Pandemie-Bekämpfung: Warum Gerichte das Beherbergungsverbot kippen
Die Regelung soll die Gesundheit schützen, ist aber nicht zielgenau. Die Entscheidungen geben auch der Debatte um das Infektionsschutzgesetz Auftrieb. Eine Analyse.
Nun kann sie fahren, die Familie mit drei Kindern aus Recklinghausen in Nordrhein-Westfalen. Ab diesem Freitag haben sie sich für eine Woche im Kreis Ravensburg eine Ferienwohnung gebucht. Doch das baden-württembergische Beherbergungsverbot kam ihnen zunächst dazwischen. Dies hat der zuständige Verwaltungsgerichtshof in Mannheim am Donnerstag auf ihren Eilantrag hin aber ausgesetzt. Das Verbot greife in unverhältnismäßiger Weise in das Grundrecht der Freizügigkeit im Bundesgebiet ein, wie es Artikel elf Grundgesetz vorsieht. Auch Niedersachsens Oberverwaltungsgericht kippte das Verbot. Geklagt hatte dort der Betreiber eines Ferienparks.

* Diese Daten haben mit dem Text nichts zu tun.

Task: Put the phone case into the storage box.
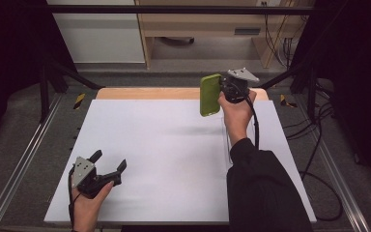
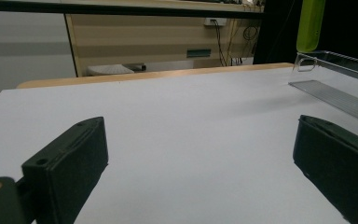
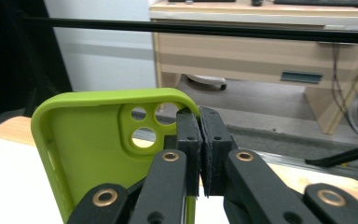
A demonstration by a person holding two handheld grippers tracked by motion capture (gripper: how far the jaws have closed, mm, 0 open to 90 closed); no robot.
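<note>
A lime-green phone case [image 1: 209, 94] hangs upright above the far right of the white board [image 1: 164, 145]. My right gripper [image 1: 223, 93] is shut on its edge. In the right gripper view the two jaws press together on the case's rim beside the camera cut-out; the right gripper [image 3: 200, 135] and the phone case [image 3: 93, 140] are both close up there. My left gripper [image 1: 109, 160] rests near the board's front left, jaws wide apart with nothing between them. The left gripper view looks between the left gripper [image 2: 203, 154] jaws across bare board, with the phone case [image 2: 310, 25] far off at top right.
A clear plastic tray [image 2: 340, 63] stands on the board's right side, below the raised case. A wooden table edge [image 1: 149, 93] runs behind the board. Black frame bars and cables [image 1: 319, 145] flank the table; a desk stands beyond.
</note>
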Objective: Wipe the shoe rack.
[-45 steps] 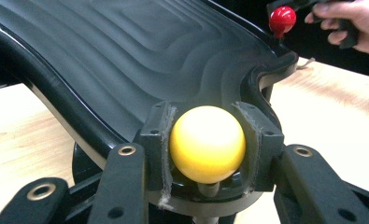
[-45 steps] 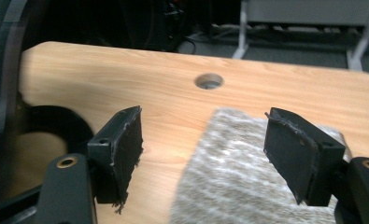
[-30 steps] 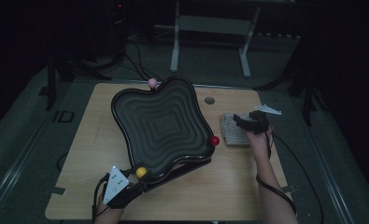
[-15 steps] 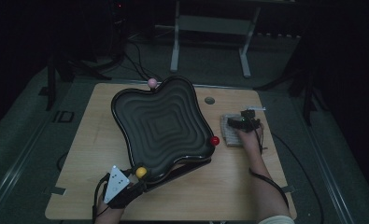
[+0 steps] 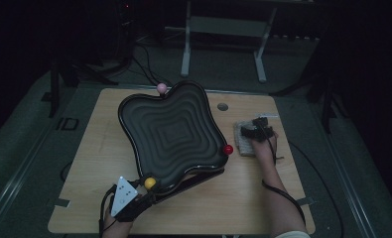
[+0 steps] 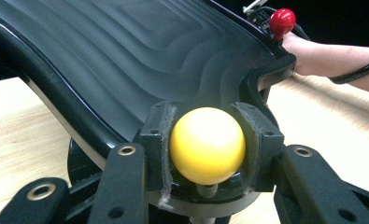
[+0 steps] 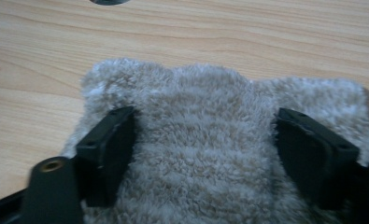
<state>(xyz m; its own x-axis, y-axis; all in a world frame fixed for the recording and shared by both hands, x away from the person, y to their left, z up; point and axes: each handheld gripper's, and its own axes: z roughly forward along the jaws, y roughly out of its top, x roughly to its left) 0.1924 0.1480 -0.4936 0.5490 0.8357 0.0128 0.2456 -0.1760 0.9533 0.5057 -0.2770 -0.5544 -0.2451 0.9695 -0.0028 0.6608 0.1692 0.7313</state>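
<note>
**Right gripper settled on fleece cloth as left held tray knob**

No brand, label or writing could be read anywhere on the wooden table (image 5: 84, 163). The left gripper (image 6: 205, 140), at 7 o'clock on the table in the high view, pinched the round yellow knob (image 6: 207, 144) on the near corner of the black, wavy-ridged plastic tray (image 5: 171, 131), which stood tilted. The right gripper (image 7: 205, 154), at 3 o'clock, rested on the beige, fluffy fleece cloth (image 7: 219, 140) just beside the tray's red ball knob (image 5: 228, 149); its jaws stood spread with the pile between them and had just been closing. A second earlier the right hand (image 5: 263, 148) was higher and slightly farther out over the cloth; the left had kept its place. A pink ball knob (image 5: 161, 88) sat at the tray's 12 o'clock. The dim light hid the cloth's edges in the high view, and the room beyond was too dark to make out.
</note>
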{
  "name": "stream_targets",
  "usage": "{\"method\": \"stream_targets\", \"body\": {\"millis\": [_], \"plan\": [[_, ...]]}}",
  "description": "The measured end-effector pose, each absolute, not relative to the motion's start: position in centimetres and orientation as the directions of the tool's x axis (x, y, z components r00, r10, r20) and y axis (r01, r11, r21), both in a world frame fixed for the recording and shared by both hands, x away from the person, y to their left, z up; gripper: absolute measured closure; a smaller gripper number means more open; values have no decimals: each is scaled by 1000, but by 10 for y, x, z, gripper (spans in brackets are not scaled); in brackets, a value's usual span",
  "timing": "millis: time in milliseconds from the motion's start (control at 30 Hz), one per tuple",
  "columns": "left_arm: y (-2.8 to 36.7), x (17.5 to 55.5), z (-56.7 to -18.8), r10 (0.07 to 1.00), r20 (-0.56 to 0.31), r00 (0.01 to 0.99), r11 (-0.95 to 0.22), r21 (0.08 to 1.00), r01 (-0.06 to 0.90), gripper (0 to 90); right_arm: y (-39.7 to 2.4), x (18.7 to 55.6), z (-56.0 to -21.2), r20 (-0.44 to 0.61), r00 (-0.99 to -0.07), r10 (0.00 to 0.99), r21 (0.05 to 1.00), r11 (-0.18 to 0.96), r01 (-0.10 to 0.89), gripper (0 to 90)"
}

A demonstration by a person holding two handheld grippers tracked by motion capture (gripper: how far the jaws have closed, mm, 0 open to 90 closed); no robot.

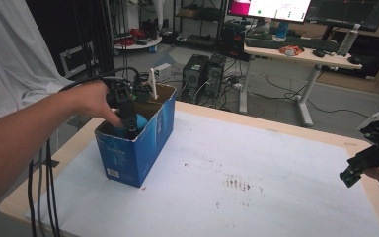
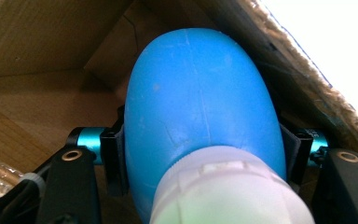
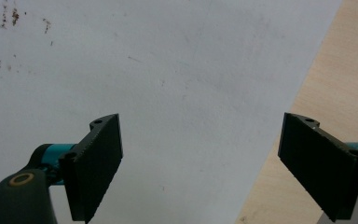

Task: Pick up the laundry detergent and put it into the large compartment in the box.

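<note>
Partly hidden blue bulb (image 2: pixel 200 93) inside box (image 1: pixel 143 148)

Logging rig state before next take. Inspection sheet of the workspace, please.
Surface: light wooden table under a white sheet with brown stains.
Job's things: round blue rubber bulb with white neck, inside an open blue cardboard box at the table's left.
Clutter: nothing seen.
Grippers: left gripper reaches into the box, pads pressed on the bulb; right gripper open, nothing between its pads, over the sheet's edge.
Cables: black cables hang off the left side.
Surroundings: desk with monitors, computer towers on the floor.
</note>
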State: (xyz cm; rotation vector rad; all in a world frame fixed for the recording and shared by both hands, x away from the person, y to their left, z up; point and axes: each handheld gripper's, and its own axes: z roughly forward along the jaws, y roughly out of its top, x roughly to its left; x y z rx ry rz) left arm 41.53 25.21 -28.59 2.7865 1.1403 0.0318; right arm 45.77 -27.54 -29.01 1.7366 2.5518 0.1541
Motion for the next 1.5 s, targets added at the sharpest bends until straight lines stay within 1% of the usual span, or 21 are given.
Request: {"method": "stream_targets", "body": {"millis": [133, 233, 367, 433, 500, 533, 667, 833, 1000, 1167, 1267, 1300, 1500], "plan": [[252, 415, -286, 699, -27, 714, -706, 128, 696, 358, -275, 458, -291, 12, -367, 930, 108, 363, 925, 129], [253, 415, -287, 698, -28, 715, -709, 113, 696, 308, -274, 458, -292, 16, -372, 928, 108, 369, 923, 129], [252, 415, -285, 700, -36, 713, -708, 94, 700, 307, -275, 458, -293, 16, -370, 929, 104, 366, 925, 129], [251, 415, -283, 700, -22, 714, -709, 93, 699, 278, -275, 458, -293, 21, -371, 929, 105, 367, 924, 129], [252, 414, -278, 702, -20, 712, -707, 106, 699, 273, -274, 458, -293, 21, -374, 927, 107, 370, 923, 129], [252, 414, -276, 703, -17, 711, -706, 106, 701, 243, -274, 458, -293, 23, -372, 928, 105, 368, 924, 129], [251, 412, -266, 700, -17, 714, -708, 116, 696, 226, -273, 459, -293, 21, -375, 927, 107, 371, 922, 129], [247, 410, -251, 691, 4, 723, -719, 103, 687, 225, -271, 459, -293, 23, -380, 925, 104, 376, 921, 129], [241, 407, -222, 687, 32, 726, -724, 121, 679, 225, -272, 459, -292, 22, -377, 926, 109, 373, 921, 129], [229, 402, -194, 681, 72, 729, -731, 138, 669, 225, -272, 458, -291, 21, -377, 926, 109, 372, 922, 129], [221, 398, -185, 673, 68, 736, -737, 148, 660, 225, -271, 457, -291, 21, -379, 925, 113, 375, 920, 129], [211, 395, -177, 667, 84, 740, -743, 157, 651, 226, -270, 457, -291, 24, -382, 924, 116, 377, 919, 129], [181, 387, -165, 632, 91, 769, -771, 175, 613, 225, -267, 456, -288, 22, -381, 924, 115, 376, 919, 129]]}}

Ähnliche Regelungen gibt es noch in weiteren Bundesländern. Sachsen setzt seine nun ebenfalls aus, in Bayern will man vorerst dabei bleiben. Im Prinzip handelt es sich um eine Art Corona-Testpflicht. Legen Urlaubsgäste aus Risikogebieten einen negativen Test vor, der nicht älter als 48 Stunden ist, dürfen sie einchecken. In anderen Fällen greift das Verbot. Im Kreis Recklinghausen hatten die Neuinfektionen den Schwellenwert von 50 pro 100000 Einwohnern innerhalb einer Woche am 10. Oktober überschritten.
„Voraussichtlich verfassungswidrig“
Das vielfach umstrittene Verbot ist „voraussichtlich verfassungswidrig“, erklärte das Mannheimer Gericht. Eingriffszweck und Eingriffsintensität stünden nicht in einem angemessenen Verhältnis zueinander. Zwar solle die Regelung dem Zweck dienen, die Pandemie einzudämmen. Jedoch hätten die zuständigen Behörden „bereits nicht dargelegt, dass im Zusammenhang mit der Beherbergung ein besonders hohes Infektionsrisiko bestehe, dem mit so drastischen Maßnahmen begegnet werden müsste“. Ein „Ausbruchsgeschehen“ sei trotz insgesamt steigender Fallzahlen in Beherbergungsbetrieben nicht bekannt. Treiber der Pandemie seien Gruppenfeiern oder der Aufenthalt in räumlicher Enge wie in Pflegeheimen oder Flüchtlingsunterkünften.
In Niedersachsen ging es um die Berufsfreiheit
In Niedersachsen wurde ein anderes Grundrecht in Anschlag gebracht, Artikel zwölf, die Berufsfreiheit. Das Gericht kritisierte bereits, das Verbot sei im Kern keine Schutzmaßnahme gegen Corona, weil es sich auf touristische Betriebe konzentriere, während Tagestouren oder Berufspendler unberücksichtigt blieben. Damit stelle es einen unverhältnismäßigen Eingriff in die Rechte des Ferienparkbetreibers dar. Hinzu komme, dass schon die Formulierung zu unbestimmt sei, da Menschen allgemein „aus“ Corona-Risikogebieten erfasst würden. Damit sei ungewiss, ob man dort seinen Wohnsitz haben müsse oder ein sonstiger Aufenthalt ebenfalls bereits genüge.
Reicht eine allgemeine Befugnis?
Die Regelungen in den Bundesländern stammen überwiegend aus dem Sommer, blieben damals aber eher unbeachtet, weil die Fallzahlen niedrig lagen. Mit Herbstbeginn hat sich die Lage vielerorts verschärft. Die Gerichtsbeschlüsse dürften auch der Diskussion Auftrieb geben, ob mögliche Maßnahmen gegen die Ausbreitung im Einzelnen im Infektionsschutzgesetz geregelt werden müssen. Bisher enthält es nur eine allgemeine Befugnis zum Erlass von Verordnungen.